#### PROMPT:
Which lines of the data below hold "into"? Copy each of them.

——

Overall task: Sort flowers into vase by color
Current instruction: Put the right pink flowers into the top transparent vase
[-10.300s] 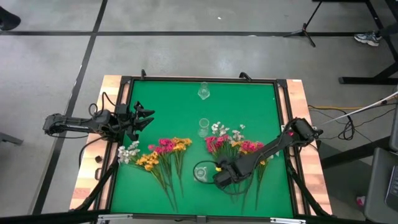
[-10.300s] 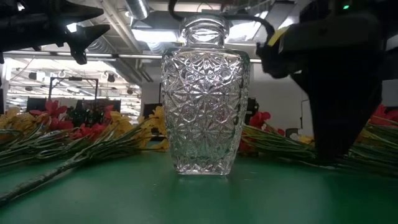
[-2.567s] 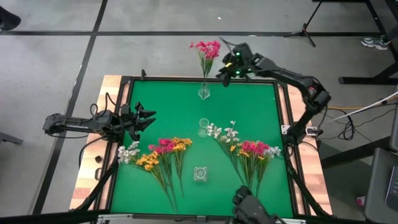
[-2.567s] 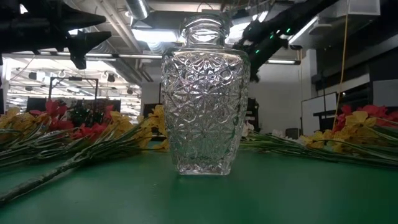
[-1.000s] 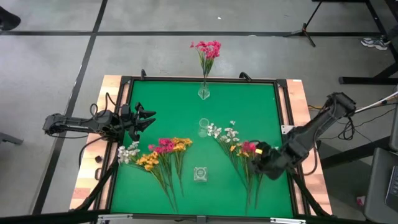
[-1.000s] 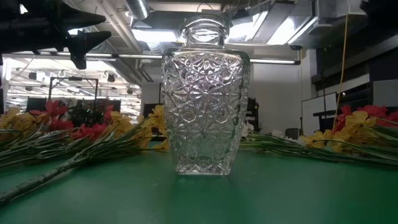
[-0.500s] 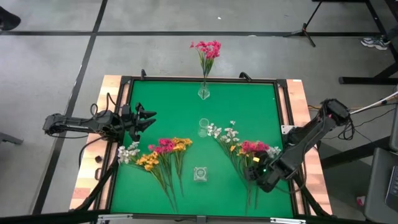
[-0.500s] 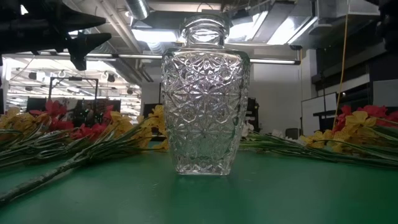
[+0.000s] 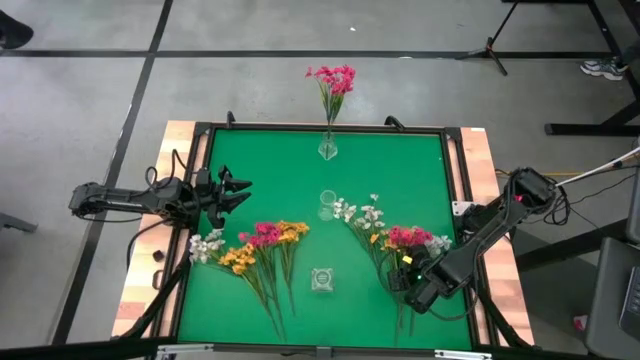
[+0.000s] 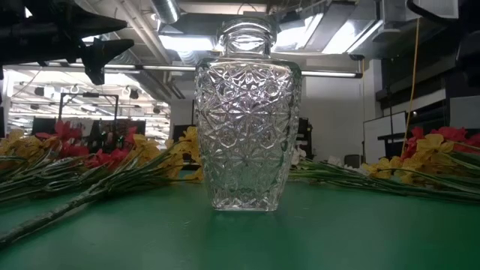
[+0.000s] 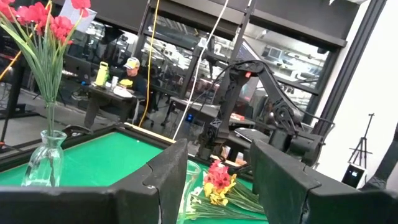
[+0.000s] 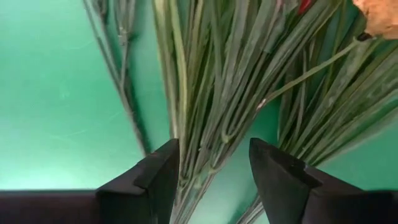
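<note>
Green-matted worktop (image 9: pixel 300 170), grey concrete floor and workshop room around.
Right tool (image 9: pixel 402 284) spread apart, empty, low over stems of the right-hand flowers (image 9: pixel 398 243); left tool (image 9: pixel 232 190) released, hanging at the left edge; more flowers front left (image 9: pixel 250 250); pink sprigs in the far vase (image 9: pixel 327 149).

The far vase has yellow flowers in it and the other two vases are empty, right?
Not quite. The flowers in the far vase are pink, not yellow; the high view shows it. The other two vases, middle and near, are empty.
</note>
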You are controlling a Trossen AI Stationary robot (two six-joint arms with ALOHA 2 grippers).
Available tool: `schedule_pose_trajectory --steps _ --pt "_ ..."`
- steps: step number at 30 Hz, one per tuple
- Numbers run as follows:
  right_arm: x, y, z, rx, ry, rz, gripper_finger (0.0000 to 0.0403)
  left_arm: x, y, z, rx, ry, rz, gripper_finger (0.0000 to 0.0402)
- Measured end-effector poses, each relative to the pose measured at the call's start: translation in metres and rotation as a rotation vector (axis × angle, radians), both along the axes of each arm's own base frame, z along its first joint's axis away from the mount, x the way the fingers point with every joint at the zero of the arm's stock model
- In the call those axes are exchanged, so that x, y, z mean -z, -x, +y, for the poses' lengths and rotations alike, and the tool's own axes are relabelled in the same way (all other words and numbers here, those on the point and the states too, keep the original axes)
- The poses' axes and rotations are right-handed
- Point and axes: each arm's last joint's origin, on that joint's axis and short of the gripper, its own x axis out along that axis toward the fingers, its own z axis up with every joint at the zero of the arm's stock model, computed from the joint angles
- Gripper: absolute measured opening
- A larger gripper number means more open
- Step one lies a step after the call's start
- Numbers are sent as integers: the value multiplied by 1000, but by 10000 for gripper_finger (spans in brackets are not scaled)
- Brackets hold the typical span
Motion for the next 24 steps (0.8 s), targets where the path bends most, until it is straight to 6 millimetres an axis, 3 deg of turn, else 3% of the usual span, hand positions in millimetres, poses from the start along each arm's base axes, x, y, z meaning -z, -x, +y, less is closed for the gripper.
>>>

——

#### RESULT FOR THIS TASK:
Overall task: Sort flowers into vase by color
Current instruction: Put the right pink flowers into the top transparent vase

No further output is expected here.